Uploading files using the Pennsieve Agent

Programmatically upload files to the Pennsieve platform

Prerequisites

1. Installing the Pennsieve Agent

The latest version of the Pennsieve Agent can be downloaded from:
https://github.com/Pennsieve/pennsieve-agent/releases/latest

Instructions
Windowsdownload the file with the .msi extension. This is a Windows installer and will guide you through the steps to install the Pennsieve Agent.
Macdownload the file with the .pkg extension. This is a Mac installer and will guide you through the steps to install the Pennsieve agent. If you can't open the installer because of security settings on your computer, try to right-click on the file in your explorer, and select 'Open'.
Linuxdownload the file with the .deb extension and use apt or dpkg to install the package, e.g.

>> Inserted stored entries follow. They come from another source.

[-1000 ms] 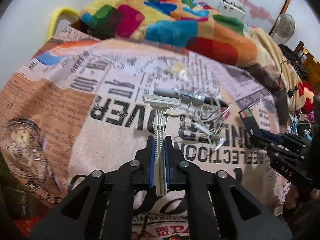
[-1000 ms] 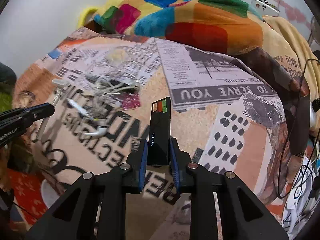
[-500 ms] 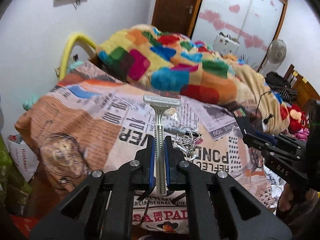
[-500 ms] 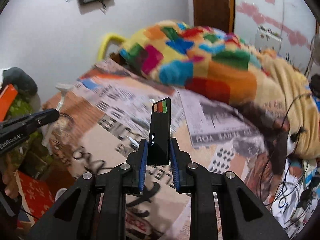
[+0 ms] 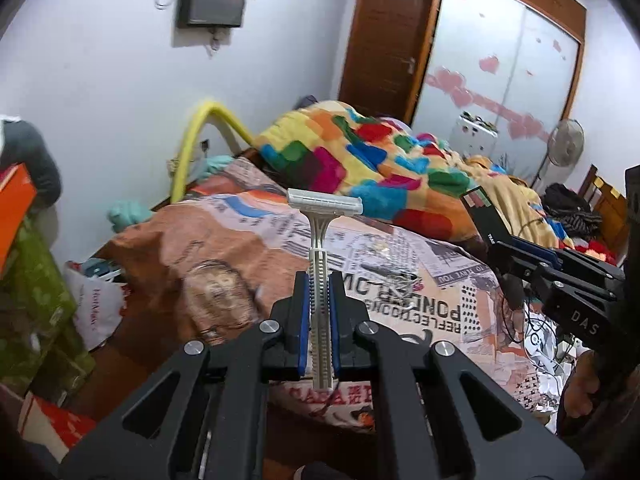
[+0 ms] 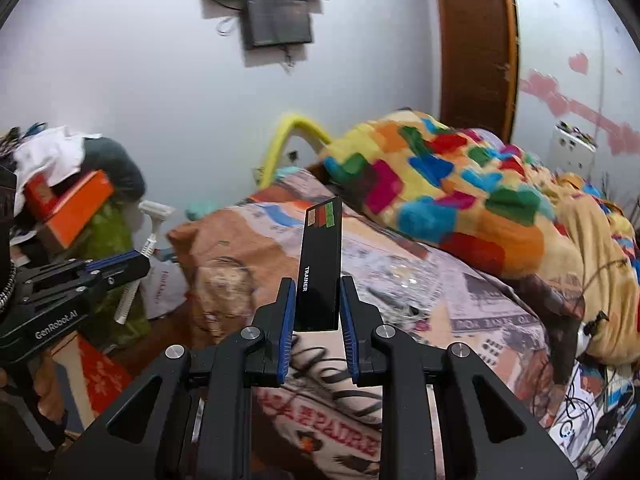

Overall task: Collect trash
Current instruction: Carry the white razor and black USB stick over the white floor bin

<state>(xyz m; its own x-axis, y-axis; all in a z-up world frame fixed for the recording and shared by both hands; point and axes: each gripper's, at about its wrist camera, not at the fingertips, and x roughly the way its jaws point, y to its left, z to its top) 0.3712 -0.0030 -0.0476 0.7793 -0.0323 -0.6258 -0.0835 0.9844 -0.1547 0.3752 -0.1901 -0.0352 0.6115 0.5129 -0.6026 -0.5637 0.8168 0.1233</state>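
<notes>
My left gripper (image 5: 319,282) is shut on the handle of a white disposable razor (image 5: 322,222), whose head stands upright above the bed. In the right wrist view that same left gripper (image 6: 138,262) shows at the left with the razor (image 6: 151,229) sticking up from it. My right gripper (image 6: 319,288) is shut on a flat black box (image 6: 321,264) lettered TRAINER, with coloured squares at its top. The right gripper (image 5: 506,248) with the black box (image 5: 486,216) shows at the right of the left wrist view. Both are held well above the bed.
The bed's newspaper-print sheet (image 5: 404,292) still carries a tangle of white cables and a pen (image 5: 390,272). A multicoloured blanket (image 6: 452,184) lies at the back. A white plastic bag (image 5: 98,308) and clutter with an orange box (image 6: 74,208) stand at the left. A wall screen (image 6: 276,24) hangs above.
Both grippers have risen and pulled back from the bed, still gripping the razor and the black box. The bed looks smaller and more of the wall and door is in view.
</notes>
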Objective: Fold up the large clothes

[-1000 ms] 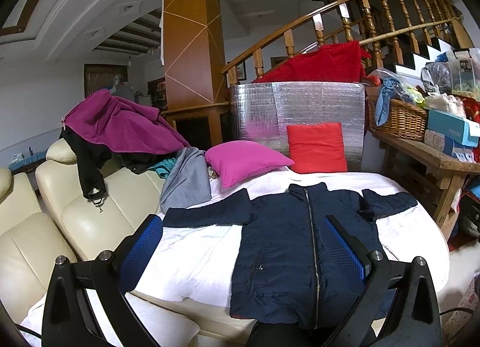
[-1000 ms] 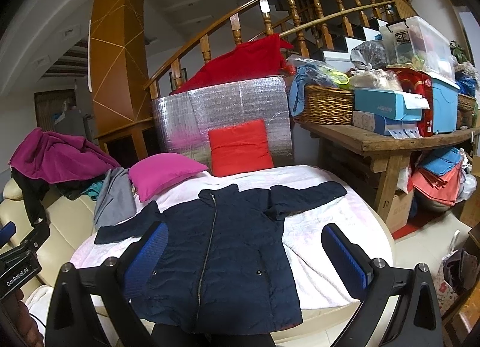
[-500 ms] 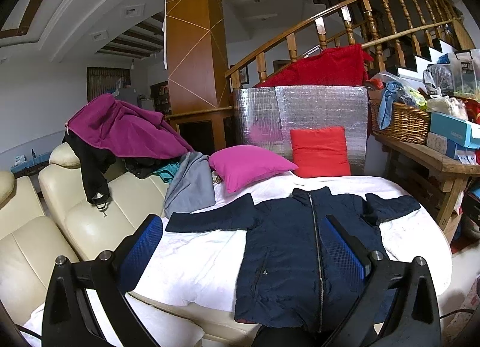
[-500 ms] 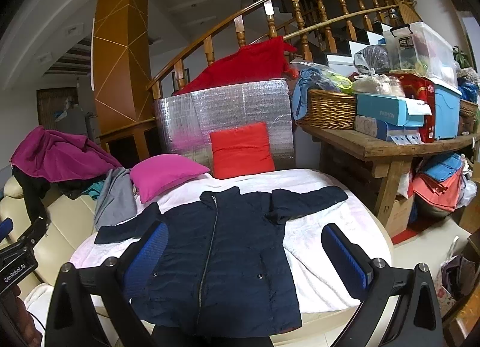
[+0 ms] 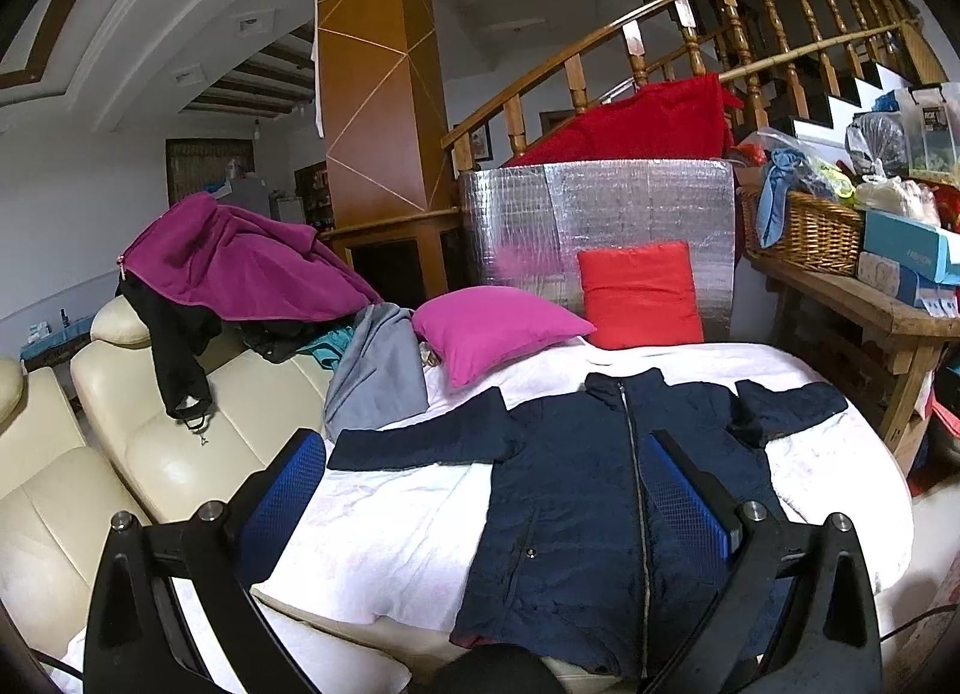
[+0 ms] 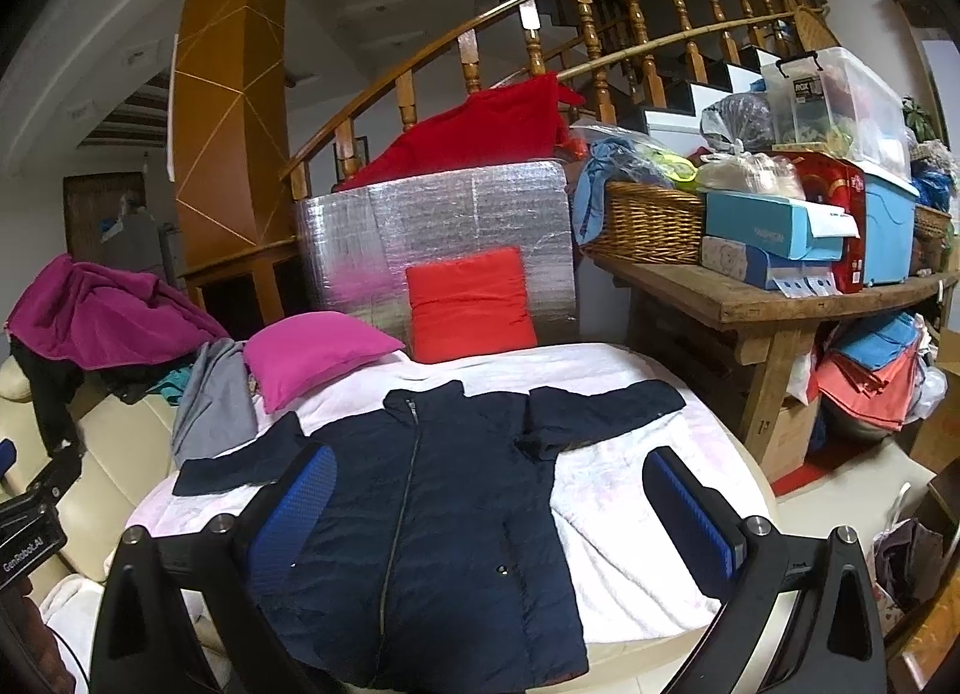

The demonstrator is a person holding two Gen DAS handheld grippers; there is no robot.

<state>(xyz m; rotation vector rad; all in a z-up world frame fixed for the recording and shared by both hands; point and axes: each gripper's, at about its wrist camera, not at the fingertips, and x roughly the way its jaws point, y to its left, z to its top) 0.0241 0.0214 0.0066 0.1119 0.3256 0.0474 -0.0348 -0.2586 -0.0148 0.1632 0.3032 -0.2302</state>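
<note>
A dark navy zip jacket (image 5: 576,502) lies flat, front up and zipped, on a white blanket (image 5: 390,538) over a round surface. Both sleeves are spread out sideways. It also shows in the right wrist view (image 6: 432,520). My left gripper (image 5: 486,490) is open and empty, held above the jacket's near left part. My right gripper (image 6: 489,505) is open and empty, held above the jacket's near right part and the blanket (image 6: 624,544). Neither gripper touches the fabric.
A pink pillow (image 5: 498,328) and a red cushion (image 5: 642,298) lie behind the jacket. A grey garment (image 5: 378,376) and a magenta one (image 5: 240,262) drape over the cream sofa (image 5: 144,454) on the left. A loaded wooden bench (image 6: 774,298) stands on the right.
Both views have shifted slightly, with the jacket sitting a little lower and further off in the frames. The jacket has not moved and both grippers stay open.
</note>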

2. Configuring the Pennsieve Agent

A detailed page describing how to configure the Pennsieve Agent and how to setup profiles associated with your Pennsieve user-account can be found here: Configuring client credentials.

3. [OPTIONAL] Installing Python Pennsieve Agent

In order to with Pennsieve Python library, install the latest version with the following command (Anaconda console for Windows, terminal for Linux/MAC):

pip install -U pennsieve2

This command should download and install the latest release of the Pennsieve package for python (temporarily called pennsieve2).

Verifying the installation

You should be able to run the installer to install the Pennsieve Agent. To check if the Pennsieve Agent is installed, open your terminal and run pennsieve. This should return some help documentation for the Pennsieve Agent.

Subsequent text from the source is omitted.